El despertar
De Mary Kirby
"Teníamos diez años. Lucanis acababa de leer un libro sobre guivernos y, de repente, era lo único de lo que hablaba. Guivernos, todo el tiempo, guivernos". Illario contaba la historia con una alegría y una confianza impresionante, aunque se apoyaba sobre el hombro de Viago y no era capaz de mantenerse en pie.
Viago suspiró y cambió el peso de Illario sobre su hombro mientras llegaban al pie de las escaleras a las habitaciones del casino.
El Casino pertenecía a la casa Cantori. Teia había enviado a casa a los empleados. Las ventanas y los espejos estaban cubiertos temporalmente por terciopelo negro oscuro para evitar que las almas errantes se perdieran en su camino. Las mesas de cartas y juegos de dados se habían despejado y en su lugar había espléndidos arreglos florales de gracia cristalina para su separación y embrium para aliviar el corazón afligido. Su perfume se aferraba a la piel y a la ropa, pero aun así no era tan dulce como para cubrir el olor a licor que caracterizaba a Illario Dellamorte. Maker, Teia se lo debía.
"Ahí estaba yo, tan cubierto de espinas que me pegaba a todo lo que tocaba.

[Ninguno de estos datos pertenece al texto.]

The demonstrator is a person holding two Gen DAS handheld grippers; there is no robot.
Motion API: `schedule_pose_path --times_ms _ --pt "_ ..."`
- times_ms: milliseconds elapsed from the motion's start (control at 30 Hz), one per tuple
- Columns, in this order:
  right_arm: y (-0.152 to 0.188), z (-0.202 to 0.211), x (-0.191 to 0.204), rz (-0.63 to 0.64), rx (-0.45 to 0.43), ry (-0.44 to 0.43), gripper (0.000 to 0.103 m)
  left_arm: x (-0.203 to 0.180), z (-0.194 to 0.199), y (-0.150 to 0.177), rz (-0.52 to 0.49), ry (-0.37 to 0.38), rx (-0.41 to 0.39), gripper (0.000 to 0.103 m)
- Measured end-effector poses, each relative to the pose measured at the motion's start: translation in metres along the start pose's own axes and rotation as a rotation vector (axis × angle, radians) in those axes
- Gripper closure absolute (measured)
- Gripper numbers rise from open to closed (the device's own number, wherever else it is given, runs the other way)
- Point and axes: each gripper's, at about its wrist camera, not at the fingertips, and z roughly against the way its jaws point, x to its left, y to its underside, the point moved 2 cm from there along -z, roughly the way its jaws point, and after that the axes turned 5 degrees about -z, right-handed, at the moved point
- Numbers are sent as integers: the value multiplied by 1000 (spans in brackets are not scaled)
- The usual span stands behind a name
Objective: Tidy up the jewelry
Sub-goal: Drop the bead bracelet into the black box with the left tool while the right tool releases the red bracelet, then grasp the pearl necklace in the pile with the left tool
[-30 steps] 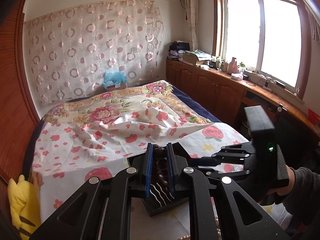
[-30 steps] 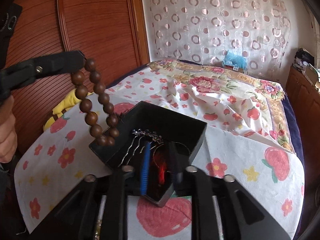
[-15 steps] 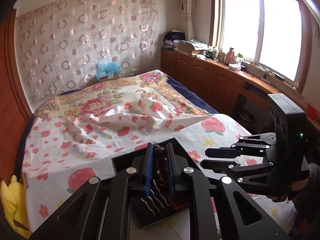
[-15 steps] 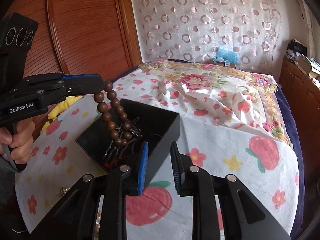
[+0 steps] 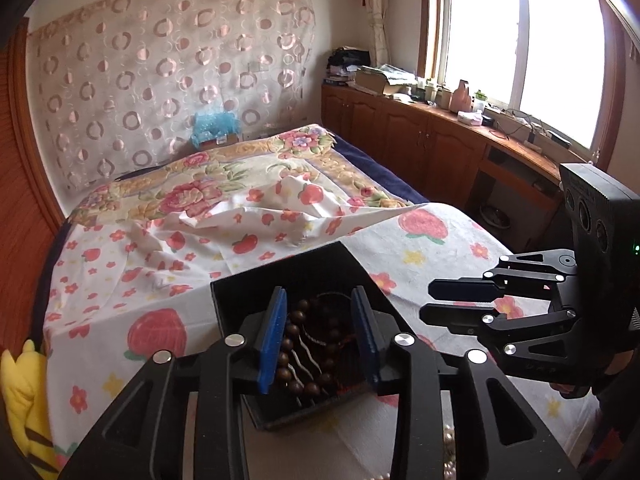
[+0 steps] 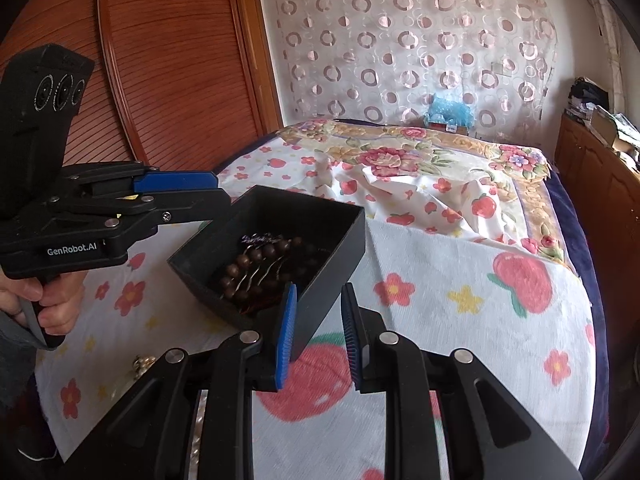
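Bed (image 5: 420, 240) beneath, I see my left tool (image 5: 320, 332) just spread, bead bracelet (image 5: 292, 344) dropped lengthwise along the black box (image 5: 280, 276); right tool (image 6: 318, 320) gapes empty.

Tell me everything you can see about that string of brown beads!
The string of round dark-brown wooden-looking beads is a loop, like a bracelet. It lies slack inside the open black box on the strawberry-print bedsheet, draped over wavy silver hairpins. The left gripper hangs just above it, its blue-padded fingers having just been opening, with the beads lying loose between them.
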Motion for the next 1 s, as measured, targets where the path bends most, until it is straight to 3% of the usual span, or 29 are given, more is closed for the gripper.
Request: schedule_pose_path --times_ms 33,233,667,1000 --pt "5 5 2 -5 -2 -2 78 -1 4 3 5 -1 -3 60" --pt "35 30 14 -22 -7 9 78 0 29 33 67 -13 -9 49" --pt "99 74 29 -92 -2 32 78 -7 70 104 155 -68 31 48" --pt "136 77 33 -106 35 58 78 -39 73 136 146 -30 89 47"
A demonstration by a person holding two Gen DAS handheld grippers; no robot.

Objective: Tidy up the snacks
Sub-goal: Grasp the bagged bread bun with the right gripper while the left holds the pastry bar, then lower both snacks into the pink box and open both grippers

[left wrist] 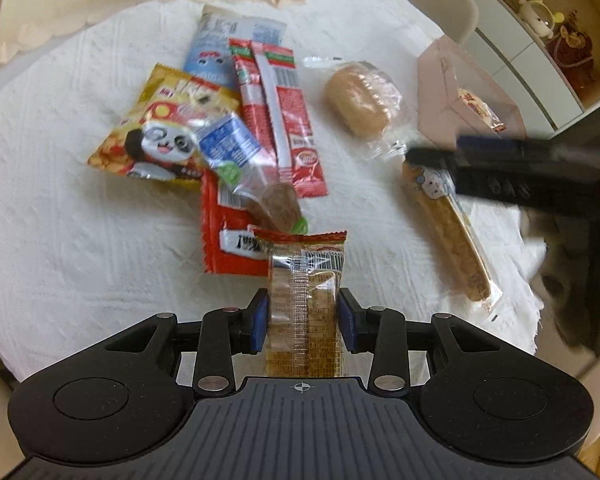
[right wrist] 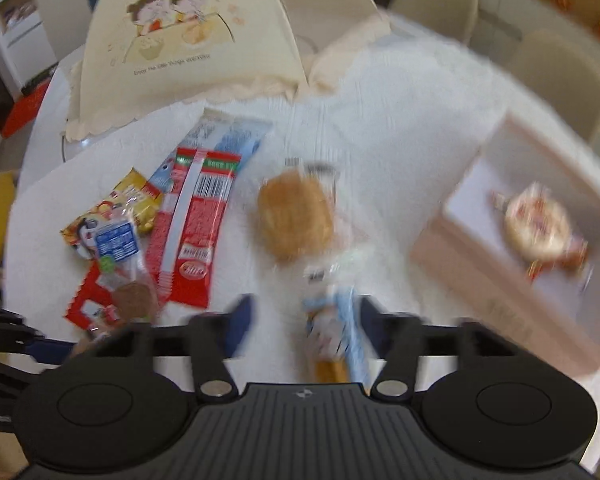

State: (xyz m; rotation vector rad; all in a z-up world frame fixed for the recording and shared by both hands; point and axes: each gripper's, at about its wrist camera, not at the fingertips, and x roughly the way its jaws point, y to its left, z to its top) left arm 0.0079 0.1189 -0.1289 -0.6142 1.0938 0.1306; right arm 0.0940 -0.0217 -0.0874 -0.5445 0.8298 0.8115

Lucanis tenía barro hasta las orejas. Catarina solo nos miraba sin decir ni una palabra." Illario se rio. Le fallaron las rodillas o dejaron de intentar caminar por completo, se desplomó por las escaleras y se llevó a Viago con él.
Viago maldijo en voz baja y trató de levantar al hombre más corpulento de las escaleras, pero se le escurría el oscuro brocado del abrigo de Illario. Viago deseó haber optado por el plan A: drogar a Illario para que se durmiera en el salón y tirarle una sábana por encima. Pero los ojos oscuros y profundos de Teia le rogaron que se encargara del apestoso borracho y... Viago suspiró y maldijo de nuevo. Por un momento, tuvo una visión clara y perfecta de dejar a Illario roncar en medio de la escalera. Pero Teia lo mataría. Tal vez incluso personalmente.
"Era mi primo, pero en realidad éramos como hermanos. Siempre se metía en todo tipo de problemas. Y siempre estaba para respaldarlo, ¿sabes? Siempre". La voz de Illario de repente se llenó de emoción. "Ahora no tengo a quién seguir".
Viago dejó escapar un suspiro, se agachó y levantó a Illario de los escalones con un leve gruñido de dolor.
"Debería haber sido yo". Illario parecía resentido. La diatriba se acercaba al final. Había repetido este discurso como un actor que ensaya para una obra particularmente exasperante durante horas en el piso de abajo mientras su compostura se desmoronaba y cada vez parecía más que hubiera luchado y perdido contra una manada de drúfalos.
Viago se tambaleó hasta los últimos escalones y buscó a tientas la puerta de la habitación más cercana. Por un terrible momento, temió que tuviera que forzar la cerradura, pero se abrió. Arrastró a Illario a la cama y lo arrojó como a un cadáver.
"¿Te conté de la época en que Lucanis me llevó a cazar guivernos?", preguntó Illario mientras Viago humedecía un pañuelo con unas gotas de uno de sus frascos. Antes de que pudiera empezar otra vez, Viago le cubrió la nariz y la boca a Illario con el paño y lo dejó inconsciente.
"En otro momento", respondió Viago. Y salió de la sala.